◆ INSTRUCTIONS FOR THE TASK
Output the listing below verbatim, but drop the images.

::: THE DATA

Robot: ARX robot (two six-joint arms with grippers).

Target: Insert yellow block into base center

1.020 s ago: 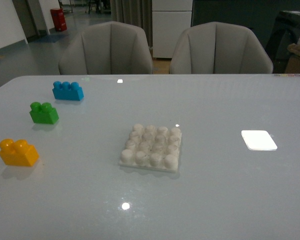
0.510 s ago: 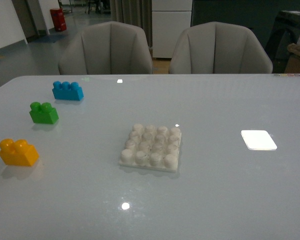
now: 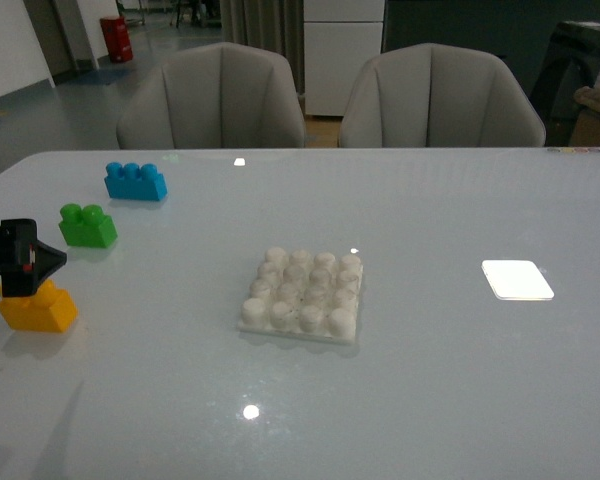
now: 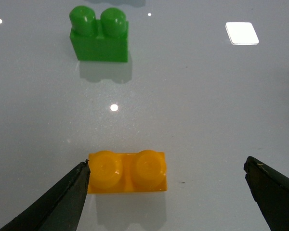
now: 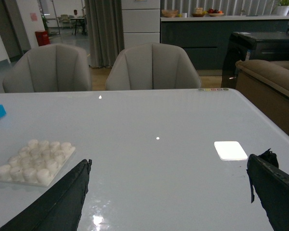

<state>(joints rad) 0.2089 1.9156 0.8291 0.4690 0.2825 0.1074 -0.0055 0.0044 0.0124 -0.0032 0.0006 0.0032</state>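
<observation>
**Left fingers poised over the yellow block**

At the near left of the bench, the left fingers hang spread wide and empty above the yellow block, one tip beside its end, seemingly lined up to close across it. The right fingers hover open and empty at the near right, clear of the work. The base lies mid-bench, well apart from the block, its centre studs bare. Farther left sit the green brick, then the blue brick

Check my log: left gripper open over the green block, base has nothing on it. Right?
No: the left gripper is open over the yellow block, not the green block, as the left wrist view shows. The base is bare.
</observation>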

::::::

◆ OUTPUT BELOW
Robot: ARX robot (two six-joint arms with grippers).

Target: Insert yellow block into base center

1.020 s ago: 
0.510 s ago: 
now: 
now: 
now: 

<state>(joints rad) 0.2089 1.9156 0.8291 0.4690 0.2825 0.1074 -0.0055 0.0044 0.0124 -0.0032 0.0006 0.0032</state>
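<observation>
**Left fingers poised over the yellow block**

At the near left of the bench, the left fingers hang spread wide and empty above the yellow block, one tip beside its end, seemingly lined up to close across it. The right fingers hover open and empty at the near right, clear of the work. The base lies mid-bench, well apart from the block, its centre studs bare. Farther left sit the green brick, then the blue brick

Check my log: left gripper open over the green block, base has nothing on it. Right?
No: the left gripper is open over the yellow block, not the green block, as the left wrist view shows. The base is bare.
</observation>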

This answer is finished.